Return exactly and only these lines: the first of the listing through the one containing "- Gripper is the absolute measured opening".

———

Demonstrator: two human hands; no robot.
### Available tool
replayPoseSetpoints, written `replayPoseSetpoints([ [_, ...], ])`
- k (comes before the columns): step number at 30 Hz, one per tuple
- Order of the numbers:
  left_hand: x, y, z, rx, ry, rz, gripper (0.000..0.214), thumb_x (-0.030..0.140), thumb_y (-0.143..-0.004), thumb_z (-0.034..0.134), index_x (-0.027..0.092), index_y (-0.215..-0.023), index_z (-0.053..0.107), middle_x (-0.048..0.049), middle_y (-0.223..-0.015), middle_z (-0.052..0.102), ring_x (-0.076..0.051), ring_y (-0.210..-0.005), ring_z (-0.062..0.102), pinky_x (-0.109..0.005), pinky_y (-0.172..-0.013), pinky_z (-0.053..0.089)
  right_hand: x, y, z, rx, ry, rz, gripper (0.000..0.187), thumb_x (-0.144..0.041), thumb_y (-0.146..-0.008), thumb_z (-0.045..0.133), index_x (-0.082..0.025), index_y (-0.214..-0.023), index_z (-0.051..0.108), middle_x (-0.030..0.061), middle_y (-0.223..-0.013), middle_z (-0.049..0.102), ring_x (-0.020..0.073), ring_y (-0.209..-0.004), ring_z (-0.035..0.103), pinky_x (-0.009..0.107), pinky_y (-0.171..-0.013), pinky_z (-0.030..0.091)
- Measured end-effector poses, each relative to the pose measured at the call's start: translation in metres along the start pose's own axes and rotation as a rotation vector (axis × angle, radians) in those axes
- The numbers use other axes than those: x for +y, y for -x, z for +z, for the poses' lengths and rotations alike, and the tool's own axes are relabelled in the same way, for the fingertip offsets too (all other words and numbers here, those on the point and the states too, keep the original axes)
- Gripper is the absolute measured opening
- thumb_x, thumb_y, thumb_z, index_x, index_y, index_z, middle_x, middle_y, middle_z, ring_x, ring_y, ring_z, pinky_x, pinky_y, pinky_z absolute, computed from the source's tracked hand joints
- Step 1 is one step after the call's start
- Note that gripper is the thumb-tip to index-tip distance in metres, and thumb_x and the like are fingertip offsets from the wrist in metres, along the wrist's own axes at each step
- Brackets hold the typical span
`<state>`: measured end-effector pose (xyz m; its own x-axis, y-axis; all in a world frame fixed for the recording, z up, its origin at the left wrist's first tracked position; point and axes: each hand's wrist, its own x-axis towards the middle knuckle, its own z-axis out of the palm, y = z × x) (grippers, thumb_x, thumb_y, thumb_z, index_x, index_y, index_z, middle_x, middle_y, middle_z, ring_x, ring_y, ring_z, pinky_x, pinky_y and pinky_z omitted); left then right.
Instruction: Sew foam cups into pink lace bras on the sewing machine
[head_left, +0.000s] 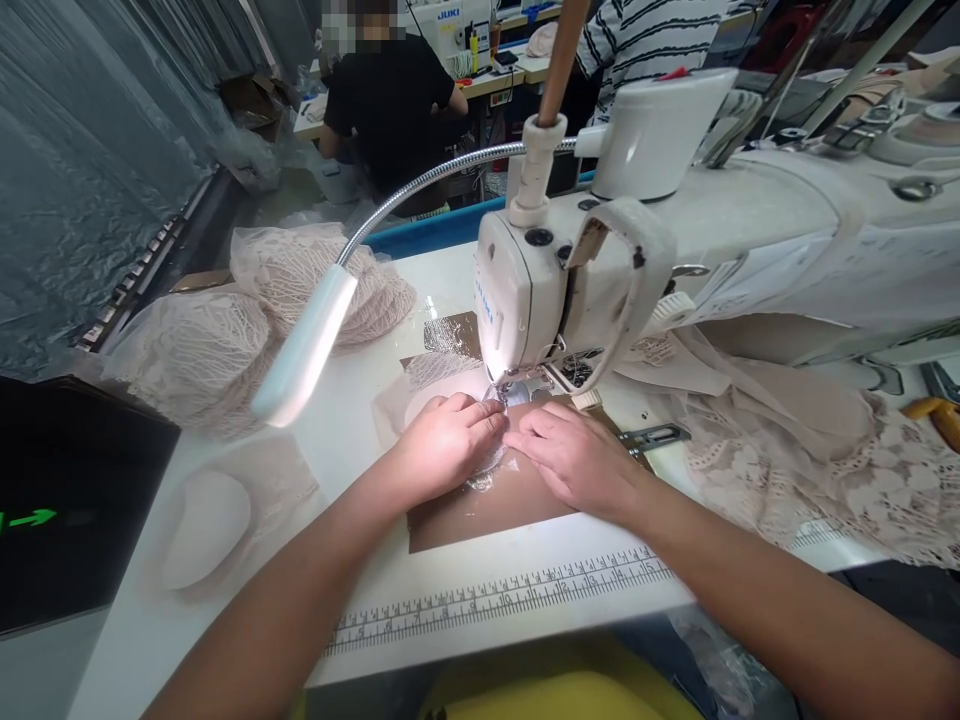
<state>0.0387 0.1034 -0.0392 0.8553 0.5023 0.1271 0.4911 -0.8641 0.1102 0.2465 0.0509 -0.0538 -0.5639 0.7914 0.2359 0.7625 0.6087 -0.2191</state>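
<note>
The left hand (454, 445) lies over a pale cloth (439, 395), fingers together and bent, tips close in front of the needle area. The right hand (574, 455) faces it from the other side, fingers curled, tips down beside the cloth's near edge. Whether either hand pinches the fabric or only presses it, I cannot tell; the palms face down and hide the contact. The cloth sits under the head of the sewing machine (517, 290), its mesh spreading out to the left; a clear, shiny bit (480, 482) shows just below the left hand. Placing a hand on each side probably keeps the fabric flat and lined up with the needle. The brown sheet (450, 525) beneath likely gives a smooth surface to slide on. The lamp (307, 345) bends in from the left, presumably to light the stitching spot.

Farther out on the tabletop (349, 395), a cup piece (206, 530) lies at the left, with bundled lace (330, 280) behind it, perhaps parked within reach. Lace fabric (787, 470) spreads at the right, and a printed ruler (495, 600) follows the front edge.

The needle tip is lost in glare and behind fingers. An orange handle (937, 415) is cut off at the right edge. Beyond, a person in black (386, 110) is only partly visible.
</note>
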Motion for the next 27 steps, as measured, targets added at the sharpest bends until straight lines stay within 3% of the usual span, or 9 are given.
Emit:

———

EXPECTED ANSWER:
Demonstrator: two human hands; no robot.
### Available tool
replayPoseSetpoints, written `replayPoseSetpoints([ [_, ...], ])`
- k (comes before the columns): step number at 30 Hz, one per tuple
- Order of the numbers:
  left_hand: x, y, z, rx, ry, rz, gripper (0.000..0.214), thumb_x (-0.030..0.140), thumb_y (-0.143..-0.004), thumb_z (-0.034..0.134), index_x (-0.027..0.092), index_y (-0.215..-0.023), index_z (-0.053..0.107), middle_x (-0.048..0.049), middle_y (-0.223..-0.015), middle_z (-0.052..0.102), ring_x (-0.076..0.051), ring_y (-0.210..-0.005), ring_z (-0.062..0.102), pinky_x (-0.109..0.005), pinky_y (-0.172..-0.013), pinky_z (-0.053..0.089)
  right_hand: x, y, z, rx, ry, rz, gripper (0.000..0.187), thumb_x (-0.144..0.041), thumb_y (-0.146..-0.008), thumb_z (-0.045..0.133), index_x (-0.082..0.025), index_y (-0.214..-0.023), index_z (-0.051..0.108), middle_x (-0.030..0.061), middle_y (-0.223..-0.013), middle_z (-0.049..0.102), ring_x (-0.020..0.073), ring_y (-0.209..-0.004), ring_z (-0.035..0.103), pinky_x (-0.009..0.107), pinky_y (-0.171..-0.013), pinky_z (-0.030..0.091)
- Measured end-effector poses, each relative to the pose measured at the call's start: translation in metres along the start pose's own axes and rotation as a rotation vector (axis × angle, radians) in those axes
- The numbers use other axes than those: x for +y, y for -x, z for +z, for the poses' lengths and rotations alike, and the tool's own axes are relabelled in the same way, for the fingertip offsets too (all other words and numbers here, those on the point and the states too, keep the original axes)
- Gripper is the absolute measured opening

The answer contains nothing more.